Beneficios del abono para fresas y frutos rojos
- Aumenta el tamaño, el color y el dulzor de fresas, frambuesas, grosellas, arándanos y moras.
- Favorece una floración abundante y un enraizamiento profundo desde el trasplante.
- Corrige carencias de hierro, boro, zinc, manganeso, cobre y molibdeno que provocan clorosis y pérdida de flores.
- Enriquece el suelo con materia orgánica y reactiva la microbiota beneficiosa.
- Formulado sin cloro, elemento que perjudica el sabor y la acumulación de azúcares en frutos rojos.
- Se aplica por riego o vía foliar, adaptándose a cualquier sistema de cultivo.
¿Qué es el abono para fresas y frutos rojos y para qué sirve?
Es un fertilizante líquido órgano-mineral con NPK equilibrado, aminoácidos libres y microelementos quelados, formulado para cubrir las necesidades nutricionales de fresas, frambuesas, grosellas, arándanos y moras durante todo su ciclo, desde el enraizamiento hasta la maduración del fruto. El nitrógeno moderado (4,0% p/p) evita que la planta desvíe energía hacia un crecimiento excesivo de hojas, mientras el fósforo favorece un enraizamiento fuerte y una floración abundante en las primeras fases del cultivo. El potasio y el magnesio son los responsables de la coloración, la firmeza y la acumulación de azúcares en el fruto, por lo que su aporte equilibrado marca la diferencia entre un fruto rojo intenso y dulce y uno pálido o aguado. Su fracción orgánica promueve la humificación del suelo, mejora la retención de agua y nutrientes, y mantiene activa la microbiota beneficiosa, un efecto especialmente útil en suelos pobres o degradados. En huertos y jardines donde se cultivan fresas o frutos del bosque, este abono resulta especialmente útil cuando el objetivo es mejorar el sabor y la vida post-cosecha de la fruta, y no solo la producción.
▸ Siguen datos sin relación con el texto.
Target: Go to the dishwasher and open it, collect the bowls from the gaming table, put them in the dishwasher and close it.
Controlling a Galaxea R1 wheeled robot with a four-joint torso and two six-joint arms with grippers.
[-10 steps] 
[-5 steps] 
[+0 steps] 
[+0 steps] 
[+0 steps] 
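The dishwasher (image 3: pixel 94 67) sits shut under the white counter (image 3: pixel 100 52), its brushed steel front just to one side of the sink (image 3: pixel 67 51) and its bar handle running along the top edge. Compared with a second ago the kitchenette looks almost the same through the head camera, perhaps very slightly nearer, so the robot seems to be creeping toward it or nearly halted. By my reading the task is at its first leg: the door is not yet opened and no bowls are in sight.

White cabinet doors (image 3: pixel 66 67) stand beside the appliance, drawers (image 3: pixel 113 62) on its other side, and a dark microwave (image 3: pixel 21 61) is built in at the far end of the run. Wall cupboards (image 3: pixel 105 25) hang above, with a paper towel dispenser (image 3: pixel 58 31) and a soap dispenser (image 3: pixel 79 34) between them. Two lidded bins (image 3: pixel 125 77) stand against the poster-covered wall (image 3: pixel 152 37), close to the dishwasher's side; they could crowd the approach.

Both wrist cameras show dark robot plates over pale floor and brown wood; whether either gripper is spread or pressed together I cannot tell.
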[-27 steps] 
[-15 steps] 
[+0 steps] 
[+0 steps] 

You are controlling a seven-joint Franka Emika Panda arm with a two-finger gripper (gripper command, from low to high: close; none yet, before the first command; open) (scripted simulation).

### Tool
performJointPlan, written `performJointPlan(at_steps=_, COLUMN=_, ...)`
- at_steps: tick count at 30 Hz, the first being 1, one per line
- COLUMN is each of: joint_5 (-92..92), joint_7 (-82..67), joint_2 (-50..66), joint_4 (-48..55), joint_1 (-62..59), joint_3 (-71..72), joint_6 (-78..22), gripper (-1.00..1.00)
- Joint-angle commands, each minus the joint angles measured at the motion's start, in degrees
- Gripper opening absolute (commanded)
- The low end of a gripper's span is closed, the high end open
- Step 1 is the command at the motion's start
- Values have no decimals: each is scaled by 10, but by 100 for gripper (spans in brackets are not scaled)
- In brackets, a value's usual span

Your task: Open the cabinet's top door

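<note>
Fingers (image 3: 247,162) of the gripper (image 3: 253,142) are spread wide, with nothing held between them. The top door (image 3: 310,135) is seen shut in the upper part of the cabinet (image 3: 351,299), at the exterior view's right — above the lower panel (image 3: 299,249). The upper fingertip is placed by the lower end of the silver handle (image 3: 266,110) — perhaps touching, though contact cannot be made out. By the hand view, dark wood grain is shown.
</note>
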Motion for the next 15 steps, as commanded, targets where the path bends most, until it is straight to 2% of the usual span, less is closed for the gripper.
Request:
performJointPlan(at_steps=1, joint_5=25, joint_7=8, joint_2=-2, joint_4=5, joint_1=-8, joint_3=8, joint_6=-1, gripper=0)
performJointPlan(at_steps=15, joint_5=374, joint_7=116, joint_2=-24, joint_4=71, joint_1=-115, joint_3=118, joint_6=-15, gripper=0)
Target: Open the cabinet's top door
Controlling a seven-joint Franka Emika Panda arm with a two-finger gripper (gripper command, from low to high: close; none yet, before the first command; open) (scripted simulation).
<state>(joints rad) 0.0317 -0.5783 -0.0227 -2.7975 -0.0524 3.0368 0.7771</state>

Aplicaciones y usos recomendados
Indicado para fresas, frambuesas, grosellas, arándanos y moras, tanto en huerto como en cultivo en maceta. Se aplica a lo largo de toda la campaña, desde el inicio de la floración hasta la maduración del fruto, para acompañar cada fase con el aporte nutricional que necesita. En suelos pobres o con bajo contenido en materia orgánica conviene hacer una primera aplicación antes del trasplante o la plantación, de forma que la planta arranque con las reservas necesarias para un buen enraizamiento.
Modo de empleo y dosis
Puede aplicarse por riego, diluyendo 10 ml por litro de agua o si tienes la botella dosificadora aplicar 4 presiones del dosificador por litro, mediante pulverización foliar a razón de 3 ml por litro. Se recomienda mantener la aplicación durante toda la campaña, desde el comienzo de la floración hasta la maduración, repitiendo el tratamiento según el desarrollo del cultivo.